Dataset>
=== Begin Enclosure ===

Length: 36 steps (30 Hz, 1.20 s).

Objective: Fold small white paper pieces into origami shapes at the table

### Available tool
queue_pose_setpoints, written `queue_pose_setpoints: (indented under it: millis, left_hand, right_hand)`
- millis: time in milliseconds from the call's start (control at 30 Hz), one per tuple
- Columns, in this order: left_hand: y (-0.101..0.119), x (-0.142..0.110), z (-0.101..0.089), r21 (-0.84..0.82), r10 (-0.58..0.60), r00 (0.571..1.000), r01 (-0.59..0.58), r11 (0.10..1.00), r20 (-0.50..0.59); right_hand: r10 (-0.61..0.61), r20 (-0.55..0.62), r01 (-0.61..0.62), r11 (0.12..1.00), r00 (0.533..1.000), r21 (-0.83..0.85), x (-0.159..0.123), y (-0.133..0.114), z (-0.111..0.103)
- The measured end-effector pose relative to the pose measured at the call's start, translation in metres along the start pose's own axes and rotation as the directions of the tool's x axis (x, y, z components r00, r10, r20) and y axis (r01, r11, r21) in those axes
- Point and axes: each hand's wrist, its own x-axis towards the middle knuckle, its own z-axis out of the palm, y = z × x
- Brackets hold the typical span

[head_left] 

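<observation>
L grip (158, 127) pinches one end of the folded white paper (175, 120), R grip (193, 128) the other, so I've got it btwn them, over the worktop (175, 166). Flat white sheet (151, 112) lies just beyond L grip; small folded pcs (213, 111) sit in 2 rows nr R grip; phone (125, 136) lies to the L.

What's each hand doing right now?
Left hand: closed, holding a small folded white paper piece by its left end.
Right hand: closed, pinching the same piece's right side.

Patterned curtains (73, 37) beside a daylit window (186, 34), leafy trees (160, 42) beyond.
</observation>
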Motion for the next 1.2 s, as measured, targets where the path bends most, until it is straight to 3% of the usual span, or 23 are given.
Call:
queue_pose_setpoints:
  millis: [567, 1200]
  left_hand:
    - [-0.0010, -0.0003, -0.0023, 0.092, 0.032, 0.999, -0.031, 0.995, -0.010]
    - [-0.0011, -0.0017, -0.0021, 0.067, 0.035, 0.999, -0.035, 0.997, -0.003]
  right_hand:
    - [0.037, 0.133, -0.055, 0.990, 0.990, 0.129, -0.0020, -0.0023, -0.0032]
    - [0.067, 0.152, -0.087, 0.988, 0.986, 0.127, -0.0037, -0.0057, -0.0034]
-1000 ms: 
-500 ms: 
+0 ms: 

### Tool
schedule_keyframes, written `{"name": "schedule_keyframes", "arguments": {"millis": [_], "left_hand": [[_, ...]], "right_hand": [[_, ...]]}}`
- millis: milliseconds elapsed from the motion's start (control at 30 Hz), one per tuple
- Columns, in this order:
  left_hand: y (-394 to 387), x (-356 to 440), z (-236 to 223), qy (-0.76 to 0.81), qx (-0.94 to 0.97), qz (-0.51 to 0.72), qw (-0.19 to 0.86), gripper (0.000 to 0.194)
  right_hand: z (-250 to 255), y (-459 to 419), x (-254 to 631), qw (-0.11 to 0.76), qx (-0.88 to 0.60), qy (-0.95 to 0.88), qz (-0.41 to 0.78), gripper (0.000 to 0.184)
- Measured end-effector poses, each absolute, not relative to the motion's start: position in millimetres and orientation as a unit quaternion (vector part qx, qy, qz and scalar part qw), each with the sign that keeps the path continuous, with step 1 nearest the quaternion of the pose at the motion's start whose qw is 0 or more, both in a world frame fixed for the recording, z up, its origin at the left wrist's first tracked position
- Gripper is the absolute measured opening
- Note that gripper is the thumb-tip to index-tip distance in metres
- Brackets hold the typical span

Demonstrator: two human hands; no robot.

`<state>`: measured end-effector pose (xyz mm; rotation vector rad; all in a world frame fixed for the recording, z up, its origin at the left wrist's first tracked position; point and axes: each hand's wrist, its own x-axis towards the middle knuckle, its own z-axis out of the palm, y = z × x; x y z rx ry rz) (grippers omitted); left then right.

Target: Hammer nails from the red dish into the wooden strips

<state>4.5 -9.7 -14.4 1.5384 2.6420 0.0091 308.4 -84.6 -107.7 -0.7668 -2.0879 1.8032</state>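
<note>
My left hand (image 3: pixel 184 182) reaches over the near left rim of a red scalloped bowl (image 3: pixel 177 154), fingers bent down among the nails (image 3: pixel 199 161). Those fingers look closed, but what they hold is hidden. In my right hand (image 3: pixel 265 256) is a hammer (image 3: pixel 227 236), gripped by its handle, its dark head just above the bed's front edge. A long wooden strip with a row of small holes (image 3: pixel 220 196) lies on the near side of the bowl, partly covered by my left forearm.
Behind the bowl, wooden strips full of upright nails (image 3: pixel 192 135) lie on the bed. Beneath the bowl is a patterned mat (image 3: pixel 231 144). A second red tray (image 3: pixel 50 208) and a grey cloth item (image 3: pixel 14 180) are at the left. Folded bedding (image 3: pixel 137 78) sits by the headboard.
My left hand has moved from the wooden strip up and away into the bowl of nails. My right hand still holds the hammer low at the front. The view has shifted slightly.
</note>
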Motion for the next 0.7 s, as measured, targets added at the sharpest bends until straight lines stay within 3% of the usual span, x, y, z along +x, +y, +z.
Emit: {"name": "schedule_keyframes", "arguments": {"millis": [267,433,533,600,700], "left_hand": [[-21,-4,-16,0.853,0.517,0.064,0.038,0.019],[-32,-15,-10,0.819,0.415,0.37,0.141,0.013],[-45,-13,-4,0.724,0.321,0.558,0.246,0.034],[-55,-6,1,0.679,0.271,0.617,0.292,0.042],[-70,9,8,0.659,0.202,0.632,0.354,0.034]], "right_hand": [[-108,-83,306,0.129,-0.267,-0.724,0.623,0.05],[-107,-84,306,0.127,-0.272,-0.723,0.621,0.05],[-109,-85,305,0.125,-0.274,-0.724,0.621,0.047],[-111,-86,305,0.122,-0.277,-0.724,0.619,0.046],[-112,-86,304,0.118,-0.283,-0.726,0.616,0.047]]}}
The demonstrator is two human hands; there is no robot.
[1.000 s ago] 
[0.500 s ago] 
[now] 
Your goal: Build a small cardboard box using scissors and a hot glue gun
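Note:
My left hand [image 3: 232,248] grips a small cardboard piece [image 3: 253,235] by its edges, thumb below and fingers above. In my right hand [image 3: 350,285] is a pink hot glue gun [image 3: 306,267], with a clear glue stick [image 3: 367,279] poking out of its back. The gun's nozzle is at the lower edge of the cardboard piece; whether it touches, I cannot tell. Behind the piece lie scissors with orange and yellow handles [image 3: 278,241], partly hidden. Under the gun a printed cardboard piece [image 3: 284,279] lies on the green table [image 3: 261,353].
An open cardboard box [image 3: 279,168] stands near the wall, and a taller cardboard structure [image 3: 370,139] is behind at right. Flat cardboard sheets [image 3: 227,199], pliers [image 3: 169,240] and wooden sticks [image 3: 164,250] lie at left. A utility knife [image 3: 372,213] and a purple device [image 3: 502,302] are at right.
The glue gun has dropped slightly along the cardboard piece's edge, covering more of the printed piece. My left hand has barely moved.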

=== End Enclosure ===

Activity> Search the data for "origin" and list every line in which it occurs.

Response to this task>
- Measured end-effector poses, each absolute, not relative to the motion's start: position in millimetres and orientation as a unit quaternion (vector part qx, qy, qz and scalar part qw), each with the sign that keeps the path continuous, with step 1 nearest the quaternion of the pose at the motion's start whose qw is 0 or more, both in a world frame fixed for the recording, z up, its origin at the left wrist's first tracked position
`<state>`: measured end-effector pose (xyz mm; rotation vector rad; all in a world frame fixed for the recording, z up, its origin at the left wrist's first tracked position; point and axes: each hand's wrist, its own x-axis towards the middle knuckle, its own z-axis out of the palm, y = z × x; x y z rx ry rz) (grippers omitted); left then right.

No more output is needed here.